Paper long abstract:
From their first engagement with health services, pregnant women and their bodies become embedded within socially imposed categorizations of time. What are the experiential outcomes and wider implications of this process? Drawing on ethnographic research in England and Portugal, this paper explores the forms of temporality articulated within ante-natal care services and hospital maternity units, which can often be seen to be founded on a logic of efficiency and risk avoidance, as much as care provision. Pregnant and birthing women's symbiotic relationship and negotiations with - and in some cases rejection of - such external, structured forms of temporality, are explored and the intersections between various enactments of time and corporeality and outcomes in relation to women's embodiment or being-in-the world, are examined.

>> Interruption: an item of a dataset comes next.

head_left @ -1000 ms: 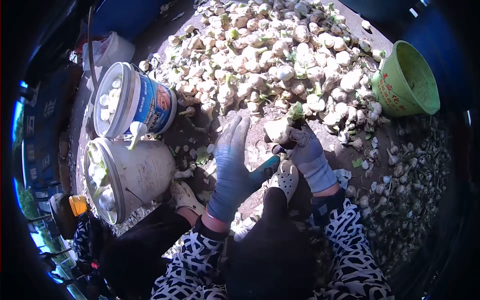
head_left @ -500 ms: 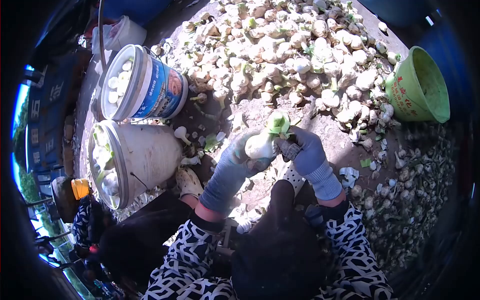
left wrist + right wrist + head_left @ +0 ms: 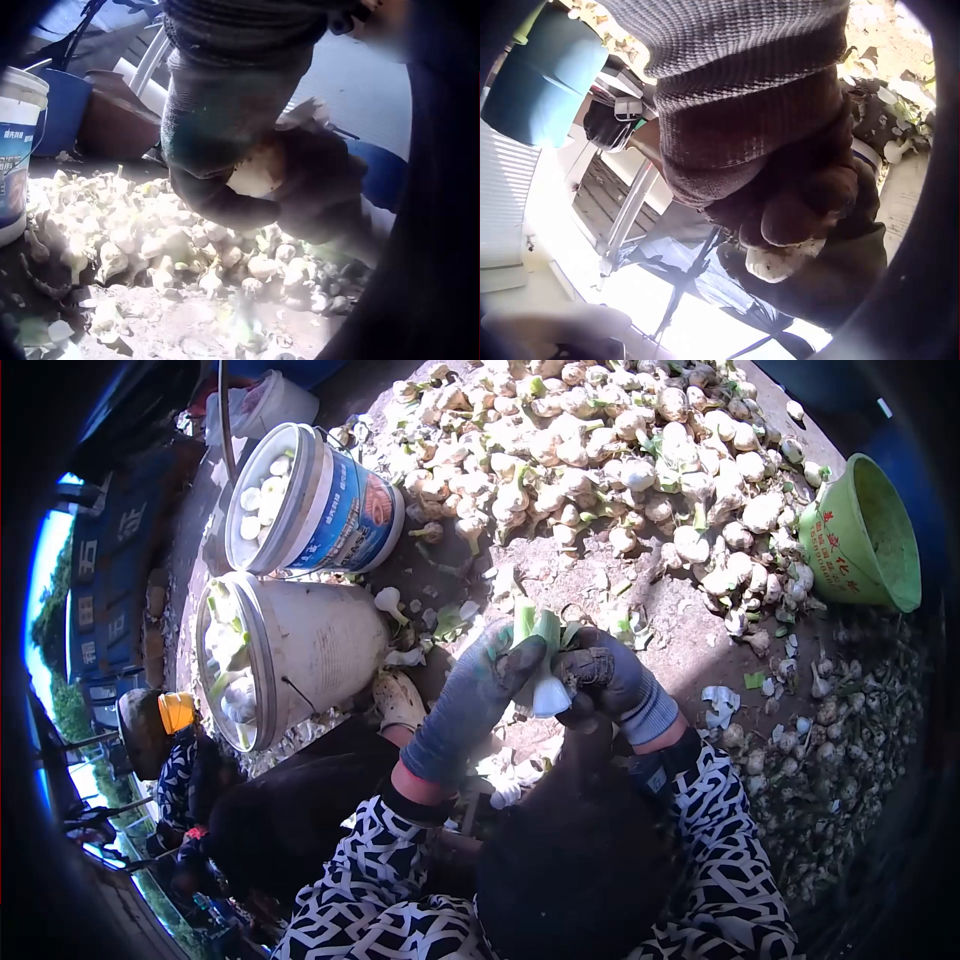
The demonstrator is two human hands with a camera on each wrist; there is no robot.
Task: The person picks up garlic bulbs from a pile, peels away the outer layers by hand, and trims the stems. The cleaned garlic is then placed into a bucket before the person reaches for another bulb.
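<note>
Both gloved hands meet low over the ground in front of the person, around one garlic bulb [image 3: 550, 697] with a thick green stem on top. The left hand [image 3: 482, 685] grips the bulb from the left, its thumb against the stem. From the other side the right hand [image 3: 612, 675], its glove fingertips dark with dirt, pinches at the bulb's outer layers with curled fingers. In the left wrist view, part of the pale bulb [image 3: 259, 174] shows between the gloves. The right wrist view shows a white bit of the bulb [image 3: 780, 262] under the right fingers.
A large heap of garlic [image 3: 600, 450] lies ahead. At left, a blue-labelled bucket [image 3: 350, 510] and a white bucket [image 3: 320, 645] lean over, both holding bulbs. A green bucket [image 3: 825, 555] stands at right, near shaded smaller bulbs [image 3: 830, 740]. Peelings [image 3: 720, 705] litter the ground.
The right hand has brought the bulb from near the heap to the left hand, which has closed round it. The bulb has since turned, its stem now pointing up and away.
</note>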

Ironically, to ensure "continuity of care", a concept suggestive of linear temporal and professional support, procedures in some settings in Portugal result in the extreme acceleration of labour and birth, through interventions such as the induction of labour or early elective caesarean, to ensure personalized care with a known obstetrician at the moment of birth. The moral and wider social implications of such enactments of time in relation to the female reproductive body are explored. It is demonstrated how the natural or normal birth movement may represent a significant yet scarcely recognised means of challenging the institutionalised acceleration of time in contemporary society.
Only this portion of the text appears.